The broad market index rose 0.2%, while the Nasdaq fell 0.1%. The Dow Jones Industrial Average climbed 134 points, or 0.3%.
The S&P 500 and Nasdaq both hit key milestones on Wednesday, with the former closing above 7,000 for the first time and the latter seeing its first close above 24,000.
The moves came after President Donald Trump said in a prerecorded Fox Business interview that aired on Wednesday that the Iran war is “very close to over,” claiming that Tehran wants to “make a deal very badly.”
Trump also announced Wednesday that talks between Israel and Lebanon will take place Thursday. Israel halting its attacks on Lebanon has been a key condition for Iran war negotiations beginning, the speaker of Iran’s parliament has said.

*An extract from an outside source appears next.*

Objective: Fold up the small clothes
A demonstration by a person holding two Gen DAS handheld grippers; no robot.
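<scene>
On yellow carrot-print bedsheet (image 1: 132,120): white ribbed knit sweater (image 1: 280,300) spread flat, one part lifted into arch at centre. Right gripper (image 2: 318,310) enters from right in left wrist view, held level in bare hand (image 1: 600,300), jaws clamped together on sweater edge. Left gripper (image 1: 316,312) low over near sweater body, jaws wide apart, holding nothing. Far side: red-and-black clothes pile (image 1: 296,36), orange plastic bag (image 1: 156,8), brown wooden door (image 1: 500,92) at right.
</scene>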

For Washington and Tehran, a second round of negotiations is under discussion, but nothing has been officially scheduled yet. That’s according to a White House official who asked not to be named to discuss the administration’s internal plans.
Stocks have risen in recent days on hopes for an eventual peace deal between the U.S. and Iran. The S&P 500 started off the week by wiping out all of its losses since the beginning of the Iran war. On Wednesday, the Nasdaq posted its 11th consecutive day of gains — its longest win streak since Nov. 8, 2021.

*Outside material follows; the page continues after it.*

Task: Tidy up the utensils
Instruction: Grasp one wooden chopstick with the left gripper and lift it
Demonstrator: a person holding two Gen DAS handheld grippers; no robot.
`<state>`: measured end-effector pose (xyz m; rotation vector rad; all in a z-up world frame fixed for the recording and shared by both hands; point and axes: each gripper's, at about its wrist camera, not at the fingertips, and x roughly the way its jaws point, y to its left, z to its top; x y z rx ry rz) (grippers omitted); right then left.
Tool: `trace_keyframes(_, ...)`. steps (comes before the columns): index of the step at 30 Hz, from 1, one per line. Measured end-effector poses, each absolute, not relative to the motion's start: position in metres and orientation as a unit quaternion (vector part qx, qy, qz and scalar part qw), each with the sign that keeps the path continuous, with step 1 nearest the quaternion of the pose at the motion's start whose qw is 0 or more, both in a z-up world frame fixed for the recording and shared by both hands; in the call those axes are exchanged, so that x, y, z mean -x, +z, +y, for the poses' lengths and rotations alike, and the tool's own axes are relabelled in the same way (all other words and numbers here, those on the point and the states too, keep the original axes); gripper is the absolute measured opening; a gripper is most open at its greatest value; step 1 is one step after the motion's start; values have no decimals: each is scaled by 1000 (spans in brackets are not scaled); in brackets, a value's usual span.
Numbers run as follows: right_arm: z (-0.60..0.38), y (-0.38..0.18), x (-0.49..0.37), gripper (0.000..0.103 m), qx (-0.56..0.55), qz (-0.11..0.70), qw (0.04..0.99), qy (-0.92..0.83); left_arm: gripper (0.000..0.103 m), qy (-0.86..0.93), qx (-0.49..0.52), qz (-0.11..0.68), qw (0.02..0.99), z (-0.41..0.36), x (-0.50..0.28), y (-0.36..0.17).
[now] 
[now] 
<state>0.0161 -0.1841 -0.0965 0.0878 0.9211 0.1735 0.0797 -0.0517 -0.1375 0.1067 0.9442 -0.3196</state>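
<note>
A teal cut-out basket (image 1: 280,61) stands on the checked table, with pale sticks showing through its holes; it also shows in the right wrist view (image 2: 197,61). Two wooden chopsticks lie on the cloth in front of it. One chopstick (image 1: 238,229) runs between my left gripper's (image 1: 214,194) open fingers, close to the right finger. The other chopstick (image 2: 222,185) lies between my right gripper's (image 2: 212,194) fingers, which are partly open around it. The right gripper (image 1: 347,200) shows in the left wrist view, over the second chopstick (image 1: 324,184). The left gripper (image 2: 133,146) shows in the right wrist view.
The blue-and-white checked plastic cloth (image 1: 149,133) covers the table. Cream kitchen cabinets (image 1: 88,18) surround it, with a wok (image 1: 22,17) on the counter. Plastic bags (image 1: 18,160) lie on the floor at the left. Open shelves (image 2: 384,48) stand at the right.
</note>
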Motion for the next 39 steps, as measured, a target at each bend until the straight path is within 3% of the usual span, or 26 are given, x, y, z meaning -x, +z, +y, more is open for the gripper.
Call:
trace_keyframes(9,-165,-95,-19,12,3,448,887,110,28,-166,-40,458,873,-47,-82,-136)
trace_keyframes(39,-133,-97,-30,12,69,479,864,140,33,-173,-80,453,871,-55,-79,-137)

“We’re basically back to where we were in late February in terms of the sentiment indicators and the valuation,” Tim Hayes, chief global investment strategist at Ned Davis Research, said on CNBC’s “Closing Bell: Overtime” on Wednesday. “If we’re going to continue higher, I think we are going to have to have a broadening out here and not be just about the Nasdaq.”
But Hayes also took on a cautionary tone, noting that investors may be too quick to jump into a market rally.
“I’d be a little cautious right now. I don’t think this is time to jump back in,” he added. “There’s a sort of a quick return to a lot of these stocks, but does it follow through? Does it broaden out? That remains to be seen.”